But at the same time, even forgetting about the cross-platform part, I have not seen an application framework for any platform -- even closed-down, highly consistent platforms like game consoles -- that offers the same feature-set as Flash.
So WASM may make this easier, but we have platforms already today that are extremely easy to target. If you're targeting PS4/XBox, you know exactly what drivers, software, and graphics stacks are going to be installed. And a Flash replacement doesn't exist for any of those devices. So I urge some caution about assuming that the tools you want are going to be quickly built for WASM.
In some ways, this is exactly the mistake that HTML5 advocates made with Flash. They assumed that all they needed to do was have APIs, and Adobe would do something to save Flash. But Adobe never really seemed to care. They had some half-hearted efforts to target devices like Android, but the Air runtime was never really good at that, and it didn't take over as a cross-platform desktop target the same way that modern Electron has. It seems intuitively obvious that if a cross-platform runtime existed that everyone loved, somebody would make a good graphics stack for it that was easy to use and that didn't require programming, but I'm not 100% certain that's actually true.
I think we're disagreeing less than you think, mostly just focusing on different things. I'll defer to you on Flash. I've never programmed in it directly. My observations are purely from the outside. I was just using it as an example for why I see potential in app runtimes.
>> Browsers are not the right tool for sandboxing applications.
Browsers have been picking up the slack where OS and desktop developers have fallen down. The OS is supposed to handle process isolation and resource access, but here we are. Tabbed browsing became a thing because GUI toolkits didn't do multiple app instances (or MDI) in a way people liked.
When the browser first came out, the OS didn't even have a native TCP/IP stack! The internet was an app you installed. For a long time the core purpose of the browser was to pickup the slack/gap in the OS treating the internet as a first class thing.

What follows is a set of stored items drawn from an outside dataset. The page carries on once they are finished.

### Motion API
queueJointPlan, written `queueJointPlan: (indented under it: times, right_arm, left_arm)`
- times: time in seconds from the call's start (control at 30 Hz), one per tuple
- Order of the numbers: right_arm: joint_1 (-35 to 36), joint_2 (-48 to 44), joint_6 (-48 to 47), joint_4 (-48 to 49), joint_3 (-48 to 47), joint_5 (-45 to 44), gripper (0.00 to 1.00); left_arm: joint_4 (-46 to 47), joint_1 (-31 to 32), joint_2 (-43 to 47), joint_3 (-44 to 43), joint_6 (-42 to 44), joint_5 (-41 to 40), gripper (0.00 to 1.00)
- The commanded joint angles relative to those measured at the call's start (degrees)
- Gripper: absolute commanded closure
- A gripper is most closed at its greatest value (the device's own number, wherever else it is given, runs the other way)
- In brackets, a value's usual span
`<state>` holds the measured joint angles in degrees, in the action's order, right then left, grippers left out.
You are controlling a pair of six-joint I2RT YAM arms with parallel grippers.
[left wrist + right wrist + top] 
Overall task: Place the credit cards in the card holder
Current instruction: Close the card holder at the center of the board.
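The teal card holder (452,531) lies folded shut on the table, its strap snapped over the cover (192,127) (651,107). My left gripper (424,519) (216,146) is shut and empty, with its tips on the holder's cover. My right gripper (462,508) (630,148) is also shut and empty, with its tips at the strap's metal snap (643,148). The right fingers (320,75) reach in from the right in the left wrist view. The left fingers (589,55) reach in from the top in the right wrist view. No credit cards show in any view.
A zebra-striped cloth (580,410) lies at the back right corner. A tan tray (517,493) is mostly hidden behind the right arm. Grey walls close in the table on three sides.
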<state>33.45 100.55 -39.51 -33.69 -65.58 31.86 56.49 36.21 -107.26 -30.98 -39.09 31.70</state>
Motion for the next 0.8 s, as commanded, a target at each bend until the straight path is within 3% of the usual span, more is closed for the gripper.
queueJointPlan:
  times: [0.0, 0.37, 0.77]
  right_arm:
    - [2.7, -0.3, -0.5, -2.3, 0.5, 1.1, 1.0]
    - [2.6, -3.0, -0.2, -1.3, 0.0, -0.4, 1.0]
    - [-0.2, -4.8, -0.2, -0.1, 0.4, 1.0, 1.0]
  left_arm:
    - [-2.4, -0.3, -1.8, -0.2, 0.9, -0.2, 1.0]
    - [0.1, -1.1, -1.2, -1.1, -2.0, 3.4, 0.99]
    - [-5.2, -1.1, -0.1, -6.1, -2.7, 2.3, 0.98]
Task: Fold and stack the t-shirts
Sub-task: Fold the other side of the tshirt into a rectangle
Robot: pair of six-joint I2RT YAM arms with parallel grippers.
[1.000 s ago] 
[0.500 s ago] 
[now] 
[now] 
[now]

Now, as the internet clams down a bit, the OS handles everything natively, including the security primitives (at least on mobile) and so the purpose of the browser is sadly diminishing. It's a less useful experimental side channel to the OS.
A significant point of wasm is runtime-independence. If a runtime implements the right apis, any wasm module that uses them should be able to run (performance aside).
> If a runtime implements the right apis, any wasm module that uses them should be able to run
That sounds great right now, when the APIs are relatively small, but will quickly become a nightmare when they grow in complexity.
I mean, technically any browser that implements the right stuff can run any web page on earth, yet somehow we still manage to have incompatibilities even when there are only 3 implementations. Or how about POSIX? How much software needs no special casing to run on all POSIX systems?
This is the pattern: we abstract things farther with the (mistaken) belief that it will save us from having to deal with messy reality, but as soon as you try to do anything more than simple stuff you find that reality is, in fact, a mess and you have to work around your abstraction to deal with it.
Yes, agreed. It will be interesting to follow WASI for this kind of thing. I suspect it will try to rebuild POSIX like use case from the ground up. However, there are going to be so many use cases that fall outside the WASI boundary. Wasm is just getting started.
Don't underestimate programmers and especially web developer when it comes to making software dependent on IE or Chrome just because they can't be bothered to do any QA ;-)
Full disclosure: I am a developer, and I use and always used Firefox, for both pragmatic and ideological reasons.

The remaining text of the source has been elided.